# Assigned task
Wherever the line with "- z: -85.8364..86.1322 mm" sits in the listing below, transcribe from it up to and including the line with "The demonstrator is", exactly, and leave the remaining lines out.
*** Block opens ***
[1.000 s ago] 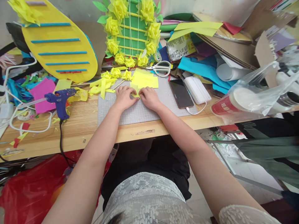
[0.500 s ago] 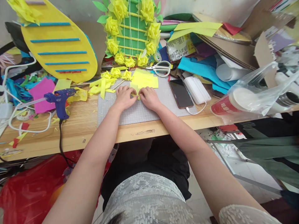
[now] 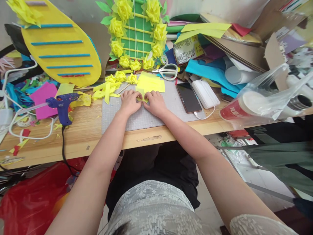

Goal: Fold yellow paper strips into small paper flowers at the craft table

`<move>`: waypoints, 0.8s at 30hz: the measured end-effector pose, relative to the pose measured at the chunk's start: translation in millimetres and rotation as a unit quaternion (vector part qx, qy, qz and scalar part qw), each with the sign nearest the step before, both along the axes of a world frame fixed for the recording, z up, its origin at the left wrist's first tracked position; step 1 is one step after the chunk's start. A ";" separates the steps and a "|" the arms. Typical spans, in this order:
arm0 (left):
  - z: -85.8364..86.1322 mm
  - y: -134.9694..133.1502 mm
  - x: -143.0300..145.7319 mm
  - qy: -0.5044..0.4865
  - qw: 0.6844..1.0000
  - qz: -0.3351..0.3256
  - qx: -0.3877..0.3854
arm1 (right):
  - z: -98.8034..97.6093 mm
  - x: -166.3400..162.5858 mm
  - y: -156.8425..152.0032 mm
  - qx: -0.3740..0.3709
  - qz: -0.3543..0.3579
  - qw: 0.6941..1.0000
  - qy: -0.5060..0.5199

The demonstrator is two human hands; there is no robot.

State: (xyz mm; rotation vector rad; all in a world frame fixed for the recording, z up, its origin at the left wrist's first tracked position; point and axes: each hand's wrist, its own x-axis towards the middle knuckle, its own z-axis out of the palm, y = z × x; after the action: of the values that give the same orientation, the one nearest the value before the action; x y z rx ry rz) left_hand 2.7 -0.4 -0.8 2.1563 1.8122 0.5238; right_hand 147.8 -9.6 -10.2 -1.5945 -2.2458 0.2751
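On the wooden table (image 3: 81, 130), the grey mat (image 3: 144, 119) perhaps protects the wood. I see my left hand (image 3: 130, 102) and right hand (image 3: 156, 102) pinching, between them, a small yellow piece (image 3: 146, 101); yellow sheets (image 3: 151, 82) lie just beyond, probably for easy reach.

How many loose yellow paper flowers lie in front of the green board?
3, in a row beyond the left hand: left flower behind the yellow strips, middle flower, right flower beside the yellow sheets. Others may be hidden.
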 end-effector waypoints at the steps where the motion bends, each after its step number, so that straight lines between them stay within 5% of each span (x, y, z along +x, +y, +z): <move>1: -0.4 0.7 0.3 -0.004 1.000 0.004 0.001 | 0.4 -0.2 -0.2 -0.001 -0.001 1.000 -0.003; 10: -5.3 9.1 -5.6 -0.031 0.999 -0.006 0.036 | 1.5 -1.4 -0.3 -0.009 -0.003 1.000 0.006; 14: -5.6 12.7 -16.7 -0.060 0.993 -0.053 0.089 | -3.2 7.0 12.3 -0.015 -0.017 0.990 0.140; 18: -4.2 13.6 -25.6 -0.042 0.991 -0.102 0.079 | -3.1 19.1 25.8 -0.023 -0.095 0.942 0.321; 24: 7.3 4.4 -20.7 0.027 0.998 -0.016 0.061 | 1.8 23.0 28.0 -0.019 -0.128 0.914 0.384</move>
State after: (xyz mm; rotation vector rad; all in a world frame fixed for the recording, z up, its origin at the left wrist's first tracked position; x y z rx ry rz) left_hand -18.0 4.0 6.5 2.2976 1.8148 0.5881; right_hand 170.8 18.4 -8.5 -1.4306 -1.4249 0.7285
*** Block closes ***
# Exercise result
  - z: -85.8364..86.1322 mm
  - y: -134.9694..133.1502 mm
  - x: -143.0300..145.7319 mm
  - qy: -0.5044..0.4865
  - qw: 0.6844..1.0000
  - qz: -0.3351..0.3256
  - qx: -0.3877..0.3854
arm1 (right):
  - z: -98.8034..97.6093 mm
  - x: -166.3400..162.5858 mm
  - y: -156.8425..152.0032 mm
  - qx: -0.3740..0.3709
  - qz: -0.3543..0.3579
  - qw: 0.6941..1.0000
  - qy: -0.5060..0.5199

The demonstrator is two human hands; there is no robot.

Nothing remains to be added to the exercise.